Рэд
кивнул. Он знал. И любой у них в Доме знал. Что
лучше Германа нет на свете человека. Рэд вдруг разглядел, как
сильно выгорел командир — хотя вот уж года три,
а то и больше, в походы с ними
не ходил.
***
— А мне нельзя выбрать другого
проводника? — Кирилл с надеждой смотрел на Сергея
Евгеньевича. — Не такого... агрессивного?
Наставник
покачал головой.
— Боюсь, что нет. Этот парень — решение
Германа, не наше. Кроме того, не уверен, что другой адапт
повел бы себя при знакомстве иначе.
— Хотите сказать, что Герман никого
из них даже здороваться не учил? Только за плечи
хватать, да плеваться?
— Кирюша... — Сергей Евгеньевич вздохнул.

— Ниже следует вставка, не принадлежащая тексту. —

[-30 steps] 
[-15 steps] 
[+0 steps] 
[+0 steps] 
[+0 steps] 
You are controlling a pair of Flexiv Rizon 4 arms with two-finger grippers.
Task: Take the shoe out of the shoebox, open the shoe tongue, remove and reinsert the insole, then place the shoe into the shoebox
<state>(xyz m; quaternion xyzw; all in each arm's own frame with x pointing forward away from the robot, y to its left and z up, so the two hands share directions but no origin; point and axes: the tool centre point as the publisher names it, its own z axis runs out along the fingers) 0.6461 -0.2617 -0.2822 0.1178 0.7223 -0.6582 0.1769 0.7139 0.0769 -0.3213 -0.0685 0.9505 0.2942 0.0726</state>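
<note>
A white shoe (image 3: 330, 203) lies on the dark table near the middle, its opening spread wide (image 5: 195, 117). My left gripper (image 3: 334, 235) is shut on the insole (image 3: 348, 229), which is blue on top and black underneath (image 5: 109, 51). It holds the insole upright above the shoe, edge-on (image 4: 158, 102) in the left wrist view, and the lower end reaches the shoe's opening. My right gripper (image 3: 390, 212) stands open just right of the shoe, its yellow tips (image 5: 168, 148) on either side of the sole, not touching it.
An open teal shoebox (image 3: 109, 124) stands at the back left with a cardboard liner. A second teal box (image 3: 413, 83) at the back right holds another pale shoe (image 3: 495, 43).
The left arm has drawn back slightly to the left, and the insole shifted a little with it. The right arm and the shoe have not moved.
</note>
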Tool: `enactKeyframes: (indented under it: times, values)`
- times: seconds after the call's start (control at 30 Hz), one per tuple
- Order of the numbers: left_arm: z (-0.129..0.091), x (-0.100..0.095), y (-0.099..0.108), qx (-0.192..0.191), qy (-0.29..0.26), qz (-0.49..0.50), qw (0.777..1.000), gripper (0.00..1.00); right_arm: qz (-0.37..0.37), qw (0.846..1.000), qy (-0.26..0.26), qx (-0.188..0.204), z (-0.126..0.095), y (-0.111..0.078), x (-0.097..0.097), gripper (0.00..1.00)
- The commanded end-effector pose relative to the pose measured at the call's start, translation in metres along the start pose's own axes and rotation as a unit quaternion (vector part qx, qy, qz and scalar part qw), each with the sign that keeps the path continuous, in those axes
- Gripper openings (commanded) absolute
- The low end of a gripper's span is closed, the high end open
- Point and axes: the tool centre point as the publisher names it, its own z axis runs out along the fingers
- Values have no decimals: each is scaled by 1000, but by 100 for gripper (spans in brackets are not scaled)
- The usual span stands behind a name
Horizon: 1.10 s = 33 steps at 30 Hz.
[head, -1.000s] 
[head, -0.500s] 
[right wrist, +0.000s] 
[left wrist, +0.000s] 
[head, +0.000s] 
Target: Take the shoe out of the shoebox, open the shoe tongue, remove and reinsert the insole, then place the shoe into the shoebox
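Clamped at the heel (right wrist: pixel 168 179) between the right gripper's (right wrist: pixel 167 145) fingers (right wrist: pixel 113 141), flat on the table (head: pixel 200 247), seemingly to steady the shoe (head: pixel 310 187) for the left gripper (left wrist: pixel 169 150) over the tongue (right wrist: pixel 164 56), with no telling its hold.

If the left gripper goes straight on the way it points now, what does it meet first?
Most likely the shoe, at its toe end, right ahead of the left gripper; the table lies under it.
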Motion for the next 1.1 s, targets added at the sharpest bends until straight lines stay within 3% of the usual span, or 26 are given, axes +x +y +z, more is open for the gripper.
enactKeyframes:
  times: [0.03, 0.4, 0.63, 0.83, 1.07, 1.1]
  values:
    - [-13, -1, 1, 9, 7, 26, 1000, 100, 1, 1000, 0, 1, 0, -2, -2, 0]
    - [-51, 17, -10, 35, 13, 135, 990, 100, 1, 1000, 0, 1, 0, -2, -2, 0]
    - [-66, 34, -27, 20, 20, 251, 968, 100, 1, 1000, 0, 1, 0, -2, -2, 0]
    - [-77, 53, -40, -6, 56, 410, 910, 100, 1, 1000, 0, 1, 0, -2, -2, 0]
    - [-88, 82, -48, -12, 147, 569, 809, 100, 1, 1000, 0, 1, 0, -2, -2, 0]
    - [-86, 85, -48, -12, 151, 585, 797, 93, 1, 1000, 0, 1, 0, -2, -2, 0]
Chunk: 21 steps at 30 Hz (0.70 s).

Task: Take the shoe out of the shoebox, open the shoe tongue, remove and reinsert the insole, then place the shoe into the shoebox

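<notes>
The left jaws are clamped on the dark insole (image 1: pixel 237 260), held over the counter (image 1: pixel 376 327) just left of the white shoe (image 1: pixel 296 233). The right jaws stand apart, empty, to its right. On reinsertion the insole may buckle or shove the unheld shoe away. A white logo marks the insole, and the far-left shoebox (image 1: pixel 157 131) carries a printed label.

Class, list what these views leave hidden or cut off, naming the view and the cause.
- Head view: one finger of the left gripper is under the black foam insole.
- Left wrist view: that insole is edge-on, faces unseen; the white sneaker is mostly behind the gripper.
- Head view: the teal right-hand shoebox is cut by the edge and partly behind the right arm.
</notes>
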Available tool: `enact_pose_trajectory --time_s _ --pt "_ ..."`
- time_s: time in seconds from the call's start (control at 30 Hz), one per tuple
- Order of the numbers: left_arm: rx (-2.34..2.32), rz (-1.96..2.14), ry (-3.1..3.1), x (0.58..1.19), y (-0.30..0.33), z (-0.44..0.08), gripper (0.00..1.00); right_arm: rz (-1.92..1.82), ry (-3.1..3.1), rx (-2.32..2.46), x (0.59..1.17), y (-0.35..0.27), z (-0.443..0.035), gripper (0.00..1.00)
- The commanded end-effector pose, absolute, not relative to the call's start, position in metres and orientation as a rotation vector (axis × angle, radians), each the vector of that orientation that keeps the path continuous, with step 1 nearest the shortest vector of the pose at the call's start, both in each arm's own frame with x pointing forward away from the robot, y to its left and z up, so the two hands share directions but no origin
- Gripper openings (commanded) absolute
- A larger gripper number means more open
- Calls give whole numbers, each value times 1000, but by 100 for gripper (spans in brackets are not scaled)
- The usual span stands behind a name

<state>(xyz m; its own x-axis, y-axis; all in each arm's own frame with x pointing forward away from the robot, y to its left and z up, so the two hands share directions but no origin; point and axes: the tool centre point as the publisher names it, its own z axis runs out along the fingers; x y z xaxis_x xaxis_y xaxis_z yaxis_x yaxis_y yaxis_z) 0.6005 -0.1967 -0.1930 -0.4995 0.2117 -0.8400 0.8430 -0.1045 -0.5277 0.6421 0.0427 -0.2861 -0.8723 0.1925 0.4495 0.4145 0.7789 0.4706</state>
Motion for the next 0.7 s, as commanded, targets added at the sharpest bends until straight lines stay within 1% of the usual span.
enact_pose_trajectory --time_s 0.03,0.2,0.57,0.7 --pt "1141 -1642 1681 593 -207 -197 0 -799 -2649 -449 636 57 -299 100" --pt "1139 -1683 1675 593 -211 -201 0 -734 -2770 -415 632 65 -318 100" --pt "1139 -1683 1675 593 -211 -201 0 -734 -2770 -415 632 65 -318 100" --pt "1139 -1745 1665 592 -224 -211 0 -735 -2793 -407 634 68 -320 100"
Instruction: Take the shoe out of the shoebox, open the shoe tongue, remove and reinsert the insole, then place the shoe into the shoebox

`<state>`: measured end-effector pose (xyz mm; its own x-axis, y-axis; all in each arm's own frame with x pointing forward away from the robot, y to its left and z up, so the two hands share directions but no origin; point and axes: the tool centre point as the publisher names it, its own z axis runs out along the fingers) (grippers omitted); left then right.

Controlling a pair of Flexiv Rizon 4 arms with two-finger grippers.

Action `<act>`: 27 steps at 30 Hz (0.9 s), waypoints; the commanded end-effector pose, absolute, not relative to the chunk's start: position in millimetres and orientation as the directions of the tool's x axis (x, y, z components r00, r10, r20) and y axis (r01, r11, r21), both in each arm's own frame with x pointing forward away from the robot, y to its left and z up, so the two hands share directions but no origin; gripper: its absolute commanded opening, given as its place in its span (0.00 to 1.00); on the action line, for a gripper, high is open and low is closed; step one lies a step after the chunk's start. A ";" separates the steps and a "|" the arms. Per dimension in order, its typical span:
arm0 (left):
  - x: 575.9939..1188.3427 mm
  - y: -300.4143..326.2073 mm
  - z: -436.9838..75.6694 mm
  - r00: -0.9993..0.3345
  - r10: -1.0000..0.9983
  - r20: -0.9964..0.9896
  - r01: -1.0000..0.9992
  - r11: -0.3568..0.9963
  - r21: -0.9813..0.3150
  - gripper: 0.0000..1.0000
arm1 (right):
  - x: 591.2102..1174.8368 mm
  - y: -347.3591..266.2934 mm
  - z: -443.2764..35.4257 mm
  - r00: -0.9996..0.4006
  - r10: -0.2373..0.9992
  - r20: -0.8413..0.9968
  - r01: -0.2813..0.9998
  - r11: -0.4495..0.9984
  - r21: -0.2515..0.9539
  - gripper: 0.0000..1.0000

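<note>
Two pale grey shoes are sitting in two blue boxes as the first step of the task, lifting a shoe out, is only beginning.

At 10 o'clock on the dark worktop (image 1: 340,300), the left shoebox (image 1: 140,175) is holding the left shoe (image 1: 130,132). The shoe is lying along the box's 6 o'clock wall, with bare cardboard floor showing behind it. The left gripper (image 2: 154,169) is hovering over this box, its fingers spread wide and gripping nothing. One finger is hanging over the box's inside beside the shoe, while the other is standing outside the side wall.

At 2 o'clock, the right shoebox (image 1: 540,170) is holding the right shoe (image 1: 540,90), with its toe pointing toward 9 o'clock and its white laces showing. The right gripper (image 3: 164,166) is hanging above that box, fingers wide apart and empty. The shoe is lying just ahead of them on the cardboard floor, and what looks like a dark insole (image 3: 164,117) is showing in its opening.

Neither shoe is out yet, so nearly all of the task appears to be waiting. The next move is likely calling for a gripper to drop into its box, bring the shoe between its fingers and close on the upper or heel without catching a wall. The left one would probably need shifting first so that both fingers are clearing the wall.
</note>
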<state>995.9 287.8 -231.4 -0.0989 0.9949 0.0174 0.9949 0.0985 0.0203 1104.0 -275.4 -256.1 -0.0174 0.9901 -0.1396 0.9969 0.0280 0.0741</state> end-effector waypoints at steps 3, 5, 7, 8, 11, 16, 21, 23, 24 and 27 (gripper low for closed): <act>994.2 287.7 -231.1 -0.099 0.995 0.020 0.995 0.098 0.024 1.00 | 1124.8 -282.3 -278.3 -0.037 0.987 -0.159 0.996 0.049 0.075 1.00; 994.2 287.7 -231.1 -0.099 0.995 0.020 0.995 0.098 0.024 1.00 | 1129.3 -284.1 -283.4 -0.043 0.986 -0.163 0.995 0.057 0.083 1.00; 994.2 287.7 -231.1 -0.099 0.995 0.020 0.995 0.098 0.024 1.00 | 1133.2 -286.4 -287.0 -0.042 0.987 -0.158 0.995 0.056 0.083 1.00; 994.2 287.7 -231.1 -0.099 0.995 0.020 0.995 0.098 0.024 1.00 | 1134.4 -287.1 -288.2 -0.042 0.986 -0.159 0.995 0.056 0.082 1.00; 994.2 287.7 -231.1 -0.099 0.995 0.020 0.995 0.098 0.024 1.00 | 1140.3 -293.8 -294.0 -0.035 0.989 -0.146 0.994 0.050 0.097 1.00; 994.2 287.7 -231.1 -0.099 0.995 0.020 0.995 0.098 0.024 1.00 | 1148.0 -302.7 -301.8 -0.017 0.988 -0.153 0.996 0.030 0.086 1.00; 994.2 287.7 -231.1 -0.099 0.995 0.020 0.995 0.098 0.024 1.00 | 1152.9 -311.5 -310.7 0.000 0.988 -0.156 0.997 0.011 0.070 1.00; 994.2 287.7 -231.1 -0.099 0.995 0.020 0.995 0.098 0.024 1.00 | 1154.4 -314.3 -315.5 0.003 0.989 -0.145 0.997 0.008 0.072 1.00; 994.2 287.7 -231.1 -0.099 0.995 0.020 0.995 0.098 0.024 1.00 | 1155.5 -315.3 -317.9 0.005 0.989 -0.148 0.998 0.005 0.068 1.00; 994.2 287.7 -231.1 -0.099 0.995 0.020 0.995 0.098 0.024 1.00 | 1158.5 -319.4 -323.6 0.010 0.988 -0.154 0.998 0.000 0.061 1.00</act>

— Я ведь предупреждал. Не жди от адаптов
того же уровня воспитания, что дали вам мы. Этих ребят
растил Герман. А он не педагог, и становиться
им отнюдь не собирался.
— Знаю. Он спортсмен.
— Вот именно. Всю жизнь в хоккей играл,
а не учебники штудировал. Это во-первых,
а во-вторых — в день, когда все случилось, Герману
всего-то семнадцать лет было.
— Как мне сейчас?
— Точно.
— Но вы ведь рассказывали, что
и другие взрослые у них в Доме выжили? Когда все
случилось?
— Поначалу — да.
А потом...
Вспоминать первые страшные годы взрослые
не любили, рассказывали о них скупо. Кирилл знал
лишь то, что в Доме Малютки — так называлось
обиталище будущих адаптов — в день катастрофы Герман
оказался случайно. Зашел к матери, работавшей в этом
самом Доме завхозом.
Мать
на заднем дворе принимала у доставщиков продукты.
А Герман шел по коридору, направлялся
к канцелярии — хотел попросить, чтобы для него
распечатали какой-то документ. Потянул за ручку двери,
и в этот момент все случилось.
Полыхнуло
нестерпимо-ярким светом — катастрофу все взрослые описывали
одинаково — он ослеп и упал.
Мать
Германа погибла. Как и весь почти персонал Дома Малютки.
А дети выжили — кроме тех, чьи кроватки стояли под самыми
окнами. Всего набралось девятнадцать взрослых на сотню
малышей. Не стонущих от ожогов
и не ослепших — восемь.
Из трехэтажного панельного здания выжившие
перебрались в другой Дом, старинный монастырь у «святого»
источника, поближе к природной воде. А через месяц
у ворот Института появилась девушка по имени
Гюзель — до того, как все случилось, работавшая
в Доме Малютки посудомойкой. Она легче всех соратников
переносила наступившую вокруг удушливую жару.